【日本の新旧融合】韓国人・インド人が驚いたファックス文化

 

フランスを代表する世界的な社会人類学者で民族学者のレヴィ=ストロースは、昭和の日本を見てこう評した。

「私が非常に素晴らしいと思うのは、日本が、最も近代的な面もおいても、最も遠い過去との絆を持続し続けていることができるということです」

 

日本文化を高く評価する親日家であり、1993年春の外国人叙勲で勲二等旭日重光章が授与されている。

クロード・レヴィ=ストロース

 

クロちゃんはそうホメてくれたけど、在日外国人の中には、日本にいい加減「遠い過去とのキズナ」と決別してほしいと思う人もいるらしい。
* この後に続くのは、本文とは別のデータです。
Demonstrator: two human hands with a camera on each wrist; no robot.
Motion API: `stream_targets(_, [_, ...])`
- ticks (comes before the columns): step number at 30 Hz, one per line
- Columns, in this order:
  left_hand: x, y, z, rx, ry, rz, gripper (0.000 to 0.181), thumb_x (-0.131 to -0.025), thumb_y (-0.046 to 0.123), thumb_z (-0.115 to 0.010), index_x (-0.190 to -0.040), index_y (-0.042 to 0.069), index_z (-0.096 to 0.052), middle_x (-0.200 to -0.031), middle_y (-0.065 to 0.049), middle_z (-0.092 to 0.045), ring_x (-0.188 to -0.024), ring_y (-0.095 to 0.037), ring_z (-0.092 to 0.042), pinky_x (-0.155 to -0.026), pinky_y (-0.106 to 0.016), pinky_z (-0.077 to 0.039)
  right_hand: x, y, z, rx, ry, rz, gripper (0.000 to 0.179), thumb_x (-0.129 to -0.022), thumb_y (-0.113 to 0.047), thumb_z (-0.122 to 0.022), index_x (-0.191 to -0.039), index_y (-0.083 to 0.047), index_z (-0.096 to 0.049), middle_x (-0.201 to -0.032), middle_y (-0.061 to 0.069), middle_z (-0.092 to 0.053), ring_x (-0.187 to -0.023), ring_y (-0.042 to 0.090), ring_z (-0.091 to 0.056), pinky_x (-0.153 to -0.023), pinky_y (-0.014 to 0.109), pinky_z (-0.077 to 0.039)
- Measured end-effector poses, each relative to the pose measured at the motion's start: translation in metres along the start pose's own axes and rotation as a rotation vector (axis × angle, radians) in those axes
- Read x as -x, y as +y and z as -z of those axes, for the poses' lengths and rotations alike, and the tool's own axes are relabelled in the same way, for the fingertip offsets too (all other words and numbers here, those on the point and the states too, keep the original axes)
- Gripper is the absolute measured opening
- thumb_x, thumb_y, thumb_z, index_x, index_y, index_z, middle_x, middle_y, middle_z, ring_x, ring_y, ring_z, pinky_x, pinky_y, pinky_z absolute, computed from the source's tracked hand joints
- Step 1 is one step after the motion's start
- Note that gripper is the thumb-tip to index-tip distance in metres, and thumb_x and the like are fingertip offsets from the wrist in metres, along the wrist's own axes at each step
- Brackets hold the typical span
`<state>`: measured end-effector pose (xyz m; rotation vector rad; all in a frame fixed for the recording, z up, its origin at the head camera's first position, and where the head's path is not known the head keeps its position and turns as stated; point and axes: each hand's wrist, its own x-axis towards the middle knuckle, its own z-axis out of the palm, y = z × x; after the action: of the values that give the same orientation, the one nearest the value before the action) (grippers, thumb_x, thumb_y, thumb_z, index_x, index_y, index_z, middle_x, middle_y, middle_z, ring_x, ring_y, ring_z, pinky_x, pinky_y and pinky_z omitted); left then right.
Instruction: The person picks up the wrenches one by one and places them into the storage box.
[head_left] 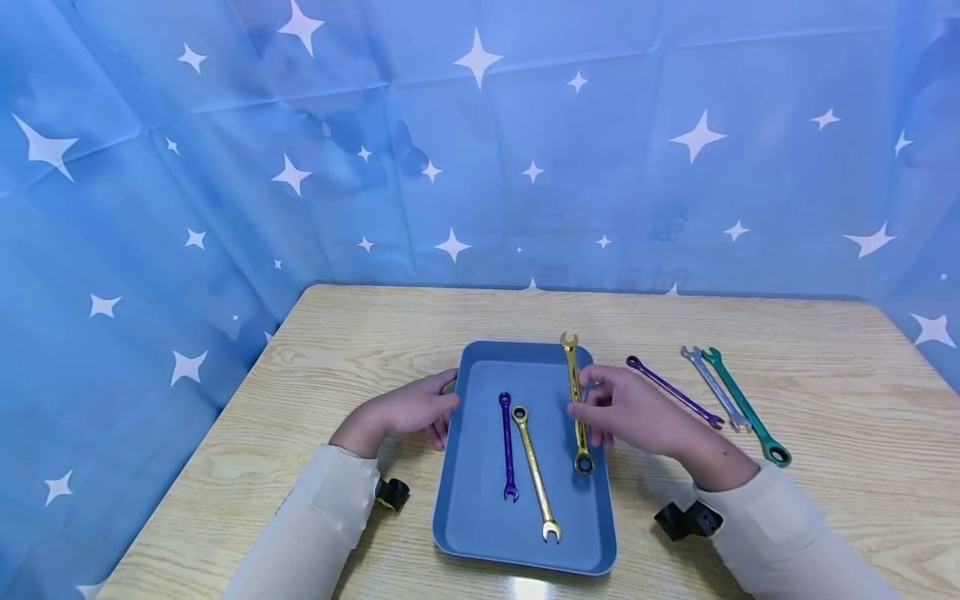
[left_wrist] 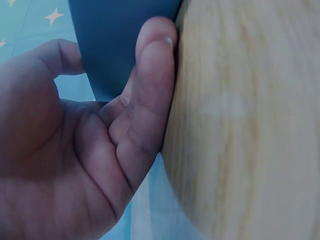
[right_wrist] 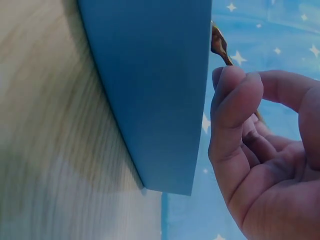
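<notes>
Head view: right of centre, over the tray (head_left: 478, 467), a gold wrench (head_left: 575, 386), probably stiff, hefty and slippery, is pinched mid-shaft, likely its balance point, by the right hand's (head_left: 636, 411) fingers (head_left: 597, 375), the rim being gripped by the left hand (head_left: 415, 407).

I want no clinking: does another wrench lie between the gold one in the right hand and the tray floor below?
None visible. The right hand holds the gold wrench over the right side of the tray; the purple wrench and other gold wrench inside lie left of it.
</notes>
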<state>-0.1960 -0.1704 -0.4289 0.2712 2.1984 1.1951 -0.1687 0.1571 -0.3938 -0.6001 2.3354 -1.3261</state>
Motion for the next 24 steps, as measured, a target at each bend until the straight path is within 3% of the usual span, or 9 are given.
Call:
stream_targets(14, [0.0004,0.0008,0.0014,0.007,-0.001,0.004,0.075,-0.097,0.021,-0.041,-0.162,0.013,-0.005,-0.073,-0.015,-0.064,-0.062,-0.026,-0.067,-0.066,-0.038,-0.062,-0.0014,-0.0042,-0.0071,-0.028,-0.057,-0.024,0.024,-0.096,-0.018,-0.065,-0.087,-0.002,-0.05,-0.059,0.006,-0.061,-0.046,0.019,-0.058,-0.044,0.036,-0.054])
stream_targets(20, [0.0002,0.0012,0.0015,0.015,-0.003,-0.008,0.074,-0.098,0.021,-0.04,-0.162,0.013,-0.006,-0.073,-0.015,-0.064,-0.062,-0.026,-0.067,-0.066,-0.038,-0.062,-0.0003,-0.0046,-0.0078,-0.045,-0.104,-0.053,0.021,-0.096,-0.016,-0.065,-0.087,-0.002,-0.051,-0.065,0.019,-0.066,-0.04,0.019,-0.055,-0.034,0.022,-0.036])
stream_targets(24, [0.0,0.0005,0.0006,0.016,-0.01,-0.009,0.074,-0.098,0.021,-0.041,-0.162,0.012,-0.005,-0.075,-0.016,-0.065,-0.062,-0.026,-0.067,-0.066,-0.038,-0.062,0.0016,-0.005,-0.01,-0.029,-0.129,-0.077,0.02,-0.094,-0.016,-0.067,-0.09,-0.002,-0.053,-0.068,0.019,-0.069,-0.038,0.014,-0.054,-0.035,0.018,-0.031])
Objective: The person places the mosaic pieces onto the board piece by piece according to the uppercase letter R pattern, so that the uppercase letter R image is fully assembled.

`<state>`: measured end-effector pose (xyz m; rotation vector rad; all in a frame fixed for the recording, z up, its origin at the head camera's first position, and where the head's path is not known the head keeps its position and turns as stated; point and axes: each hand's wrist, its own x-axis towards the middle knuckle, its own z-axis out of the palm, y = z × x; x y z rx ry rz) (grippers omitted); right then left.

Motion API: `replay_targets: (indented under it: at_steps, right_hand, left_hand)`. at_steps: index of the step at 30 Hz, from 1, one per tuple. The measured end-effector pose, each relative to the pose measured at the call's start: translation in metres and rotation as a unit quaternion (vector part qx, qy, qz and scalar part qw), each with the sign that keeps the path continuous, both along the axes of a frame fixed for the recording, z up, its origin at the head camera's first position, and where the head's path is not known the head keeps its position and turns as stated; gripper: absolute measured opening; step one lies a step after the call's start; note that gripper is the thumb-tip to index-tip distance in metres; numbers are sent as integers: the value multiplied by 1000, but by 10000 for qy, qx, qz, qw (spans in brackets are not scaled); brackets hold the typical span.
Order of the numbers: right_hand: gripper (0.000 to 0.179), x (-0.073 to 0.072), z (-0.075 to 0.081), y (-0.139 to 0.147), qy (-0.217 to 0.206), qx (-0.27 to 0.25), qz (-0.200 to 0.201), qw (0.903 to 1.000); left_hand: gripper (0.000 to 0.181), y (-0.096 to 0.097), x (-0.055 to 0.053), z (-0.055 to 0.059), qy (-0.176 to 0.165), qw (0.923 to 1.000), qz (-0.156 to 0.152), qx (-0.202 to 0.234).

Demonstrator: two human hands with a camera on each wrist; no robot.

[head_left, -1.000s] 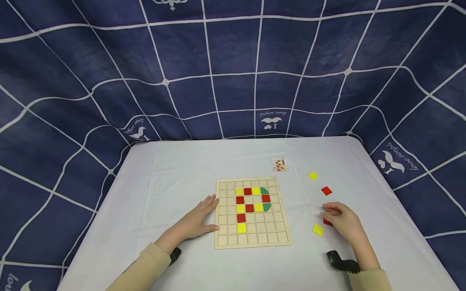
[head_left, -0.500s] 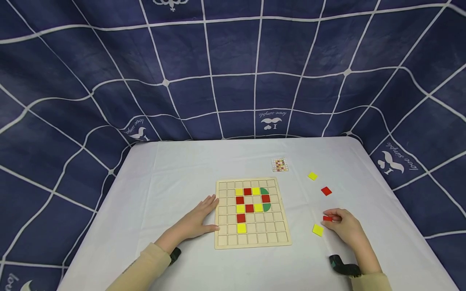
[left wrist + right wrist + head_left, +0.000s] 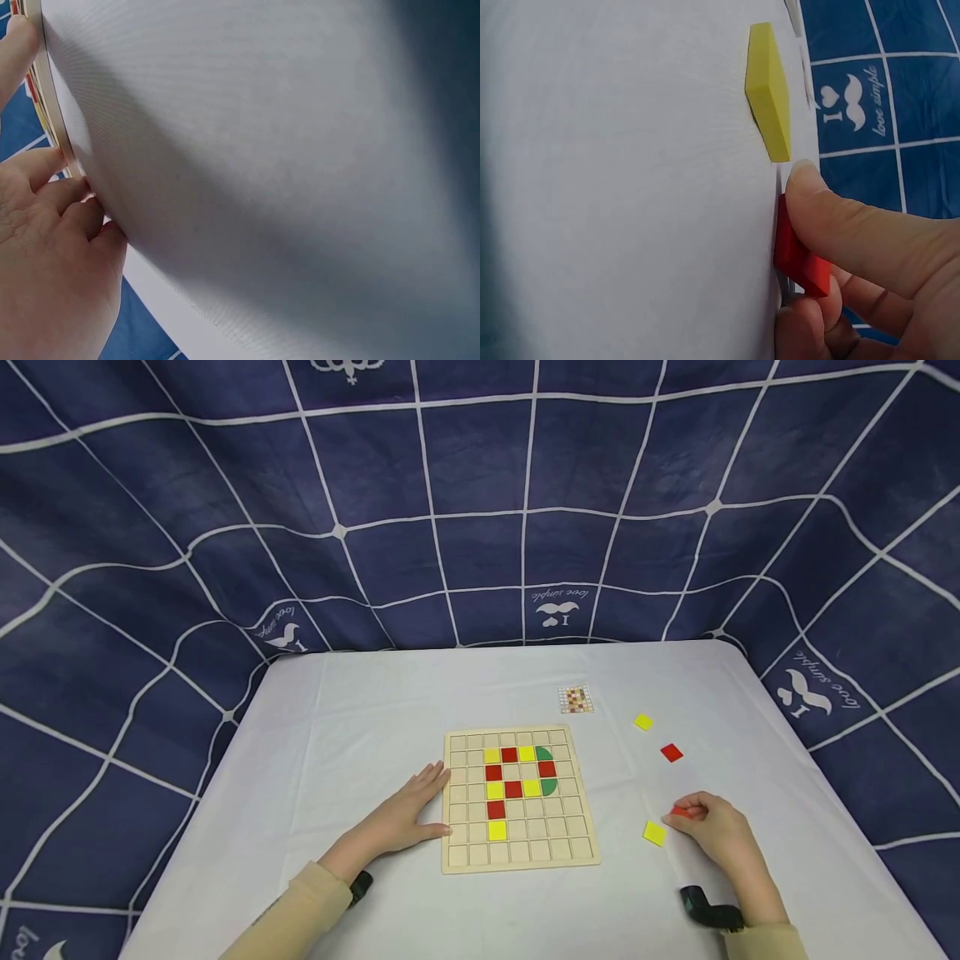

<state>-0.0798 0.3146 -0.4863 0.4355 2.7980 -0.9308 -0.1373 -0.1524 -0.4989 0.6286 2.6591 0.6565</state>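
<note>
My right hand [image 3: 714, 828] pinches a red square tile [image 3: 801, 255] between thumb and fingers, low over the white tablecloth at the right. Just left of it lies a yellow square tile [image 3: 654, 833], which also shows in the right wrist view. My left hand [image 3: 405, 814] rests with fingers spread, its fingertips and thumb at the left edge of the wooden grid board [image 3: 521, 856]. On the board, red and yellow squares and two green rounded pieces [image 3: 550, 787] form a P-like figure. In the left wrist view the fingers [image 3: 46, 166] touch the board's side.
Farther back on the right lie another yellow tile [image 3: 643, 722] and another red tile [image 3: 671, 752]. A small printed pattern card [image 3: 575, 699] lies behind the board. Dark blue curtains with white lines [image 3: 480, 468] surround the white table [image 3: 360, 702] at the back and sides.
My right hand has moved slightly back toward me and taken the red tile between thumb and fingers, tilting it. The left hand and the board have stayed in place.
</note>
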Motion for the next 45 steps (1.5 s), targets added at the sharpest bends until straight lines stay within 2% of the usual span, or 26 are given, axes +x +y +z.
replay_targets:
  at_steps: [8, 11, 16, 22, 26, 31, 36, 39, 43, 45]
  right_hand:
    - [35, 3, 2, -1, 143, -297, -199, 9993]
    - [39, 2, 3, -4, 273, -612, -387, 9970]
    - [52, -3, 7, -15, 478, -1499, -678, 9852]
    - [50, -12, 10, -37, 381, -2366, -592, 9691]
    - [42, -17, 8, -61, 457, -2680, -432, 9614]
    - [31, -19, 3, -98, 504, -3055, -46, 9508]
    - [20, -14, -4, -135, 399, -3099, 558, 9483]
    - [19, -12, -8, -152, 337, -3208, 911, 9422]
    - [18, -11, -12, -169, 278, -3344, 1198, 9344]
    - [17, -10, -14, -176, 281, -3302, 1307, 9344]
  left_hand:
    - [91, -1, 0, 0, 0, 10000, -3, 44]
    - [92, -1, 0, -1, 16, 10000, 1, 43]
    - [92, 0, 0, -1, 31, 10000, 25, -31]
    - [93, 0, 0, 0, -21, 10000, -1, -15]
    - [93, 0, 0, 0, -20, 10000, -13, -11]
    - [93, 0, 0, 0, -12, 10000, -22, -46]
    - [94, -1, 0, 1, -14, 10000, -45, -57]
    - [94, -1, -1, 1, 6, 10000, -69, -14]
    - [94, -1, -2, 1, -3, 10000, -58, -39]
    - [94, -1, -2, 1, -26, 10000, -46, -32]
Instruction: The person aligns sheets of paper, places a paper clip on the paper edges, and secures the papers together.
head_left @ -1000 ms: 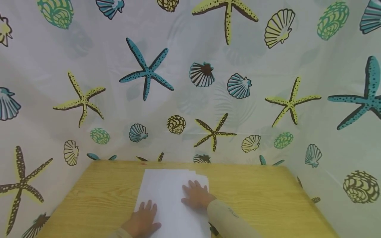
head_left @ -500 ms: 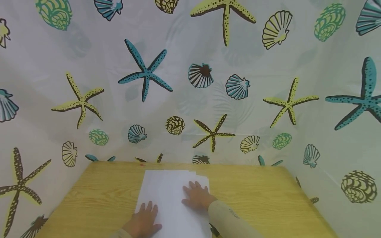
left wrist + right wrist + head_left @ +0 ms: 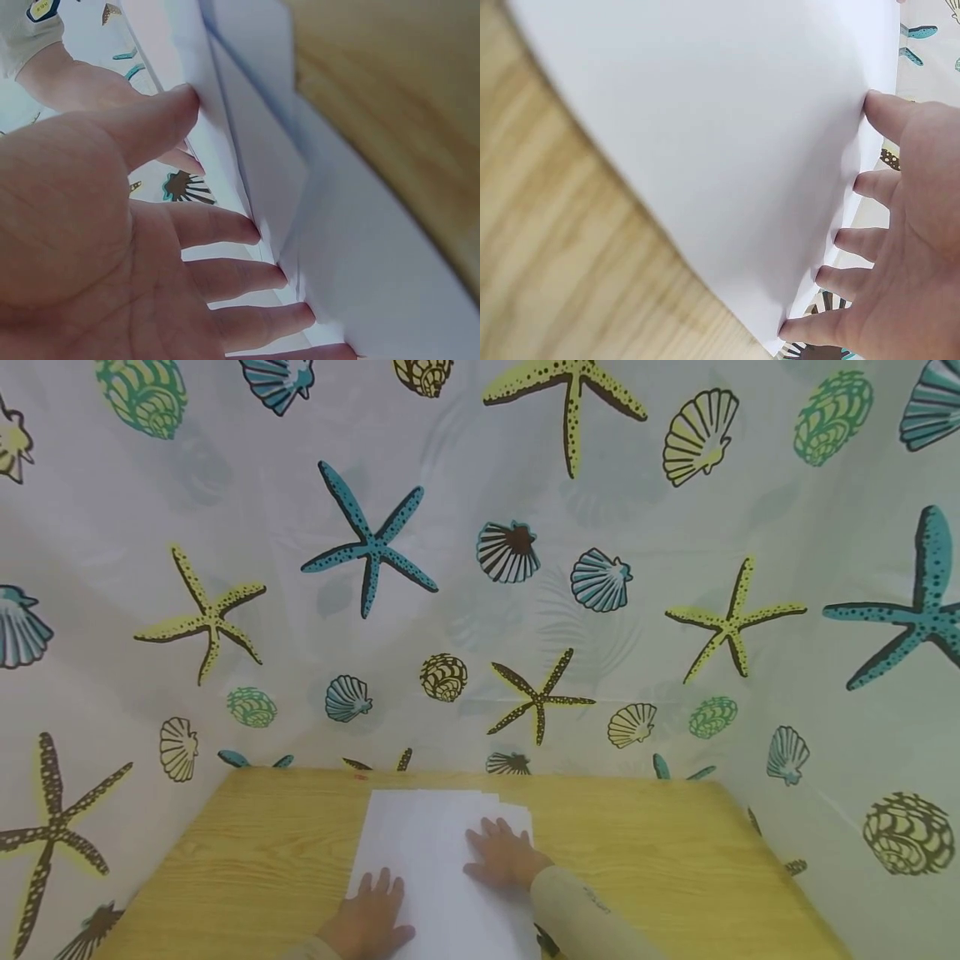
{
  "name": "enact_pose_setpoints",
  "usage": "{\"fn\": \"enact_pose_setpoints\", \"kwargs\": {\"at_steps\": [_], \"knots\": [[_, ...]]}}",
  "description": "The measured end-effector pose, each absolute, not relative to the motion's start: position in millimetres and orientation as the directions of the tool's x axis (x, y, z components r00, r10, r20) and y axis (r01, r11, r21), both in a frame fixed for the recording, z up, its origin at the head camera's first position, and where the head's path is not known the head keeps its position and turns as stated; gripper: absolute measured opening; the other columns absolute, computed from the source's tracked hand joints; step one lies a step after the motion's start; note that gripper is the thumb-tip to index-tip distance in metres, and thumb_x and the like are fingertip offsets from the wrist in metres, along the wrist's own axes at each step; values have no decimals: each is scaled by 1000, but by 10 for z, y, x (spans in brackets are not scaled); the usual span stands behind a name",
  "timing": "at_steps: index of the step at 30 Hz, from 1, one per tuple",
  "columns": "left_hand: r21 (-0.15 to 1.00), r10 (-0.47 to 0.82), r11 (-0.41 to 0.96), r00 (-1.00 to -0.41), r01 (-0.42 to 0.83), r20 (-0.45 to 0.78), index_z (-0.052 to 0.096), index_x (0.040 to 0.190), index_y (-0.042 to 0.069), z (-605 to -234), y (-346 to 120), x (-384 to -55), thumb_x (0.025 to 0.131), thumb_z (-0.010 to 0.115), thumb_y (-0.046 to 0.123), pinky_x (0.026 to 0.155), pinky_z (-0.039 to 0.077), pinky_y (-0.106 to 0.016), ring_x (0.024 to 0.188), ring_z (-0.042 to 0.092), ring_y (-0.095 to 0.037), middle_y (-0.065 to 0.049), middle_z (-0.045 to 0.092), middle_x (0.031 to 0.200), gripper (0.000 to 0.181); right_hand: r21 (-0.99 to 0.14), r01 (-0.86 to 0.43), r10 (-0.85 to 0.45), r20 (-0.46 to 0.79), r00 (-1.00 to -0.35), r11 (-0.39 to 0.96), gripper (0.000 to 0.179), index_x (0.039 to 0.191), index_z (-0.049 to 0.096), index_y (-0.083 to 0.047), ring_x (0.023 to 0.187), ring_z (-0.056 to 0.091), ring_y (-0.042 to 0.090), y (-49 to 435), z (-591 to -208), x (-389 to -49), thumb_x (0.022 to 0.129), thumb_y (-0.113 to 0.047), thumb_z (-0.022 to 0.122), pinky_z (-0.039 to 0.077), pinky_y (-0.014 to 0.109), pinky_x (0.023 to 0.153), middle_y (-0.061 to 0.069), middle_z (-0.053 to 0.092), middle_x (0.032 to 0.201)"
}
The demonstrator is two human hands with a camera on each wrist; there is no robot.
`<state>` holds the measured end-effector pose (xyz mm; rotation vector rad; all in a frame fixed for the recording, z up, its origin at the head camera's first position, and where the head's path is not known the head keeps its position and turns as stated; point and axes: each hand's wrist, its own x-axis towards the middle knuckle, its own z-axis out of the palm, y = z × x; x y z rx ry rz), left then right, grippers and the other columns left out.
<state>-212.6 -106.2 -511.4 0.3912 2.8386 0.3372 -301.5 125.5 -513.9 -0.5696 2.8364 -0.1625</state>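
White paper sheets point(image 3: 431, 852) lie in an uneven stack on the wooden table, their top right corners stepped out of line. My left hand point(image 3: 367, 914) rests with spread fingers over the stack's left edge. In the left wrist view, its fingertips point(image 3: 296, 315) touch the paper point(image 3: 262, 142), where several sheet edges overlap at angles. Further up, toward the right side, my right hand point(image 3: 504, 853) lies on the top sheet, fingers spread. The right wrist view shows its fingertips point(image 3: 844, 238) pressing the smooth white surface point(image 3: 705, 135). Neither hand grips anything.
The wooden table point(image 3: 645, 852) extends to both sides of the stack. A curtain point(image 3: 450, 610) printed with starfish and shells encloses the table at the back and sides. A small dark item point(image 3: 546, 941) shows under the right sleeve point(image 3: 585, 914).
Both hands and the paper stack have shifted very slightly to the right together. The spread of the fingers stays the same.
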Motion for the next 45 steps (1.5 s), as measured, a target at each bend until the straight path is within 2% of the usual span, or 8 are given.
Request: {"fn": "enact_pose_setpoints", "kwargs": {"at_steps": [18,34,39,45], "knots": [[216,297,942,-936,256,-190,49,130,-6,-5089,-1016,-2112,86,65,41,89,38,-67,124,37,-51,-29,42,137,66,-155,-372,-399,-222,-890,915,64,146,37,-20,139,19,37,1286,-5134,-3030,93,-55,44,18,65,105,12,25,153],[225,315,934,-938,278,-145,48,131,-7,-5180,-1014,-2135,86,64,41,90,36,-68,124,35,-53,-30,40,137,68,-154,-373,-400,-213,-892,915,63,146,37,-21,139,20,36,1333,-5133,-3032,93,-55,45,19,64,106,11,25,153],[240,307,934,-936,263,-170,47,132,-6,-5166,-971,-2132,86,64,41,90,35,-69,125,34,-53,-30,39,139,68,-156,-370,-397,-212,-893,916,63,146,38,-20,139,20,37,1368,-5128,-3008,93,-54,45,19,64,105,12,26,153],[226,320,931,-940,287,-123,49,129,-7,-5155,-904,-2099,85,66,40,88,38,-68,122,37,-53,-30,42,136,67,-165,-354,-384,-226,-895,921,63,145,38,-20,139,20,37,1424,-5112,-2982,93,-53,47,18,64,105,12,26,153]]}}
朝鮮日報のコラムで東京在住の韓国人記者が、日本の国会議員にインタビューしようと事務所に電話をしたところ、秘書から質問紙をファックスで送るよう言われて苦労したという話を書いている。(2020/10/31)

【コラム】「ファクス・ジャパニーズ」

記者もこれが日本の文化ということは知っていたから、ふだんなら問題なかったのだけど、いまはコロナのせいで自宅で仕事をしているからプリンターとファックスがない。

「申し訳ないですが、コロナの影響で在宅勤務をしています。電子メールでお送りさせてもらえれば、大変ありがたく存じます」と丁寧な日本語で事情を説明すると、秘書は「例外は認めず「それならコンビニに行ってファクスで送ってください」と言ってきた。説得は通じなかった」という。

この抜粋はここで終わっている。